EXERCISE
For every line in the data below, check for the word "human", then state how many lines have it. Answer with the number only.

SUPPLIED RECORDS
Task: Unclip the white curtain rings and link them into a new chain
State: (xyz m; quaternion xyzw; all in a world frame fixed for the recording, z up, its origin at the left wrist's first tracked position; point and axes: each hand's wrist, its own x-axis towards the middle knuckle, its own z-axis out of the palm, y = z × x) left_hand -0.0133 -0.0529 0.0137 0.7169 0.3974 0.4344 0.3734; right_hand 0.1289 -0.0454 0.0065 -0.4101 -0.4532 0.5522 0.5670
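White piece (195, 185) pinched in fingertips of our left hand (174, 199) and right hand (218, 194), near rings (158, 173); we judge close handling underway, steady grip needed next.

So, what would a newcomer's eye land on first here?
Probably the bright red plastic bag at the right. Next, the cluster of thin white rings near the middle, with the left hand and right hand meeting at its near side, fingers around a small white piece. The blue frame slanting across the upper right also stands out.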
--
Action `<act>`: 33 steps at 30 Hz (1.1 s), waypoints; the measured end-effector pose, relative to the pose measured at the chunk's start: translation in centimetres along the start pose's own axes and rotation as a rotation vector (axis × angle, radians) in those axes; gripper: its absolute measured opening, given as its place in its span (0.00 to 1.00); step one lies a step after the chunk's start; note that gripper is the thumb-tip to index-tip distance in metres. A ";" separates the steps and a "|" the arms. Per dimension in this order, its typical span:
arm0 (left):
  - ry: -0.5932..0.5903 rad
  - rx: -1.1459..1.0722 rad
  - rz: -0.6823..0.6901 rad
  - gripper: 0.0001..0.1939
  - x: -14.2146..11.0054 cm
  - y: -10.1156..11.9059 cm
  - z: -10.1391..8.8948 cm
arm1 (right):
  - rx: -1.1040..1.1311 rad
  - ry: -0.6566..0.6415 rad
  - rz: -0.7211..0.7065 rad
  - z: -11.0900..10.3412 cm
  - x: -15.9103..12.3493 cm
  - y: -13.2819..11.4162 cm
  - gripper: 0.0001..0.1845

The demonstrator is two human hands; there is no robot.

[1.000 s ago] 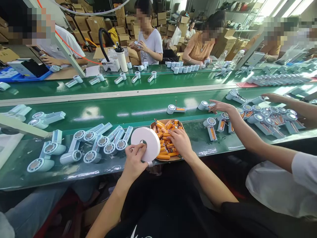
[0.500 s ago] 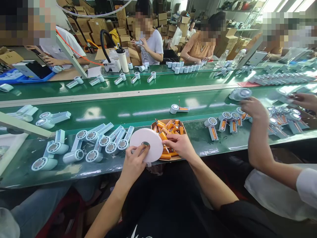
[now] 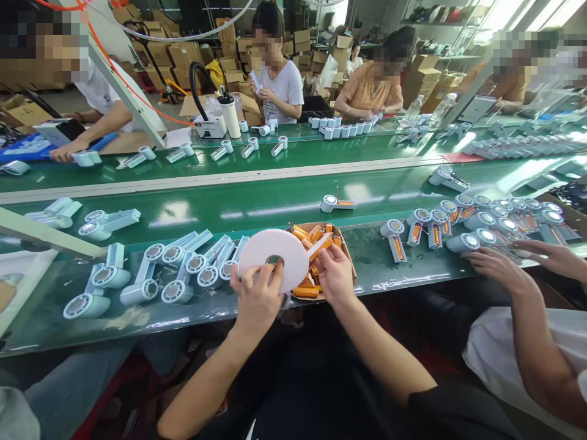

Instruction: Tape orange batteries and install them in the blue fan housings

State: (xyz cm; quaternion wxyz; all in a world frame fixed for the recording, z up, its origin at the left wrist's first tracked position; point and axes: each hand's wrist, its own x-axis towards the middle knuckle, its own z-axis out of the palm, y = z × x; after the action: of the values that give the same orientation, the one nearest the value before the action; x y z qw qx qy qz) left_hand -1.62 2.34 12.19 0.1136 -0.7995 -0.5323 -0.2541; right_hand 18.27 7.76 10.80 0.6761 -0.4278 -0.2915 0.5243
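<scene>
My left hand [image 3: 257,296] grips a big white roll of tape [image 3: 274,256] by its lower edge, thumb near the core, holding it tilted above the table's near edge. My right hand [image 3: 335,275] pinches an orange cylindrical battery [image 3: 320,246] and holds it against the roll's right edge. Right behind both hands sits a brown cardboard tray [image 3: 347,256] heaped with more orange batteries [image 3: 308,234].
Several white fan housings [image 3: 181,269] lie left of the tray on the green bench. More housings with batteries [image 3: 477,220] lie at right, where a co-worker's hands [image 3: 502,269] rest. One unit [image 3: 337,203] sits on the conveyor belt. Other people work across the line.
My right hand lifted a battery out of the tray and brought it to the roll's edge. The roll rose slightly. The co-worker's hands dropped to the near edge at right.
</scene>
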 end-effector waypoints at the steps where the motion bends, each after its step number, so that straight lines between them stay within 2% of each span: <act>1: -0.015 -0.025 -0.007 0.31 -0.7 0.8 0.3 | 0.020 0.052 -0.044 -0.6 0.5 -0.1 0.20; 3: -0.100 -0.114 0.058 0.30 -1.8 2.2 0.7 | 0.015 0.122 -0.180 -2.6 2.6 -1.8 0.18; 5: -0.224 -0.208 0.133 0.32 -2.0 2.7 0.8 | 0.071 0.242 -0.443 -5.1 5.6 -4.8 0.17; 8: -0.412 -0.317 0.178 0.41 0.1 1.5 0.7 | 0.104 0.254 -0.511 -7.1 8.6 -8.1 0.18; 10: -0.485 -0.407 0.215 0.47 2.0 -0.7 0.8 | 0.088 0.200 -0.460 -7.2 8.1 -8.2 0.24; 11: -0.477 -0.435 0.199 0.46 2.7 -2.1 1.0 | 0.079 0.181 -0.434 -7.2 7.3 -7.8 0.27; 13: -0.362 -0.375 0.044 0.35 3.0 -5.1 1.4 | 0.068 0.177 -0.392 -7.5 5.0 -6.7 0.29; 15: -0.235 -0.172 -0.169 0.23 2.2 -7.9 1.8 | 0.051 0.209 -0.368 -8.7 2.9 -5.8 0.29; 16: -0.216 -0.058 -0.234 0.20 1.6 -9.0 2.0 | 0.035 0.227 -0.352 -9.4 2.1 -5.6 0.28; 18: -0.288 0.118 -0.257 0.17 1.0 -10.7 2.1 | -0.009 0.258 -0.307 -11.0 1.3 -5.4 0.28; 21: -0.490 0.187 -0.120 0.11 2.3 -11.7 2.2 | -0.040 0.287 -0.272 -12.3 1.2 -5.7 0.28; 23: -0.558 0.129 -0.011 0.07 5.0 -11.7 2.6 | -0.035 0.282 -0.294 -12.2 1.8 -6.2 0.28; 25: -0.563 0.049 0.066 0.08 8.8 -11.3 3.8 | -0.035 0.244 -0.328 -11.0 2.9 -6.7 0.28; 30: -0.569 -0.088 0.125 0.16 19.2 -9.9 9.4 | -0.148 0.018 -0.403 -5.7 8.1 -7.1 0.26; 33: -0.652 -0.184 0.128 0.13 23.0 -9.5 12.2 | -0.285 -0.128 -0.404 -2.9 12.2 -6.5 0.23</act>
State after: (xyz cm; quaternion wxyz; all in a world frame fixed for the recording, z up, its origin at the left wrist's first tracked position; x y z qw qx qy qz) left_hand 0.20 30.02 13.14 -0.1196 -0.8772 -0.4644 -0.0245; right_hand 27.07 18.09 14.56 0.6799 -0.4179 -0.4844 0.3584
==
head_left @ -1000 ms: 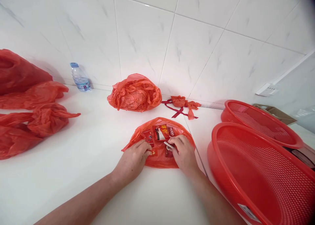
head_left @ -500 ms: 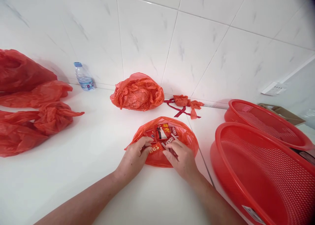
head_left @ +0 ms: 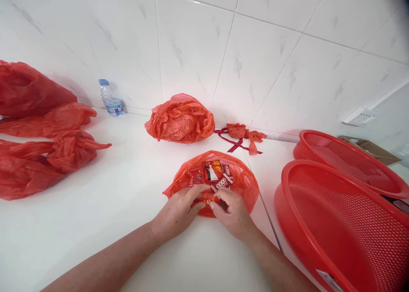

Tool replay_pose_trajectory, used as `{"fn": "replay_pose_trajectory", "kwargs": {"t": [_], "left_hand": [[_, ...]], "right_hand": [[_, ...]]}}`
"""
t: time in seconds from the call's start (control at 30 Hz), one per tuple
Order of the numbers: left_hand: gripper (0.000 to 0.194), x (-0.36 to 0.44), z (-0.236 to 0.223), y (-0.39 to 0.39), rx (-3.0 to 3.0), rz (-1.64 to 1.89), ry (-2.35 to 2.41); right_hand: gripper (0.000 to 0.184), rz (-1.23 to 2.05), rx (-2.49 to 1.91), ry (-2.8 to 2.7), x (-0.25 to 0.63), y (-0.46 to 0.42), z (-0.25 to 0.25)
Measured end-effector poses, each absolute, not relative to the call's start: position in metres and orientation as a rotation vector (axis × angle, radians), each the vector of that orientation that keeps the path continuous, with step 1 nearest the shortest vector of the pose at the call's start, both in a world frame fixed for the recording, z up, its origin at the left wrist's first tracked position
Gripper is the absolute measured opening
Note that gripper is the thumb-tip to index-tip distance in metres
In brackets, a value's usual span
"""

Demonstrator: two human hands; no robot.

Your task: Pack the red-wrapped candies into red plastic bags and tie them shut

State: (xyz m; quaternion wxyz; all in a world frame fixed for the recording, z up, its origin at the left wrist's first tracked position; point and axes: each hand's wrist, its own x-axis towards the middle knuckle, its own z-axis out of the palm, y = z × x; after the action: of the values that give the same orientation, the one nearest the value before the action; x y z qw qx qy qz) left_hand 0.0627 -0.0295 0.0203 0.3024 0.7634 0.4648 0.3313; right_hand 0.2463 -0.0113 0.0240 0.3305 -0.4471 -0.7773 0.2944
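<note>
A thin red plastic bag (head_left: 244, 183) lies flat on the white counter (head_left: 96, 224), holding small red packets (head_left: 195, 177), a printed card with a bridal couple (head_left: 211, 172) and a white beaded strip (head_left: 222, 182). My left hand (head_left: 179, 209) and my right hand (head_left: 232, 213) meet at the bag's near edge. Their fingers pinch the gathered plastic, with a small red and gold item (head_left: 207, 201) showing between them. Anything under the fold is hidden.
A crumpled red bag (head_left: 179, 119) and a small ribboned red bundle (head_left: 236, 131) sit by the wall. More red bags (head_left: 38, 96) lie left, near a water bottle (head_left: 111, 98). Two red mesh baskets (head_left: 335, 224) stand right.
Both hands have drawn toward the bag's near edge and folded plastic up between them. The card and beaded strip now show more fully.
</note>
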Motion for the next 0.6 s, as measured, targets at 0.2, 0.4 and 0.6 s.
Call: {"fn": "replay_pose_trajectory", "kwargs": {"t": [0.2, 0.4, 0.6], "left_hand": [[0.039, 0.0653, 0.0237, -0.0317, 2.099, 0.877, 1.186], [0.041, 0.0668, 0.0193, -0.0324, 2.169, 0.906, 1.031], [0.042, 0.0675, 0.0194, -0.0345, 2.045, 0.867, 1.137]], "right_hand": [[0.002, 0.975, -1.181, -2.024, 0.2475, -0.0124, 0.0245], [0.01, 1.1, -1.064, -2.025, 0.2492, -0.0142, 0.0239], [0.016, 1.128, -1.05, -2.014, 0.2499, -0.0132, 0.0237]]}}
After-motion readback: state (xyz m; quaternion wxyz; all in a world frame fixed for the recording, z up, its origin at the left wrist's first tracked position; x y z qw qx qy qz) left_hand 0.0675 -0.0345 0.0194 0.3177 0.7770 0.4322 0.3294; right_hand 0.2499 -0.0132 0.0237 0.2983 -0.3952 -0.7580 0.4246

OUTPUT BELOW
2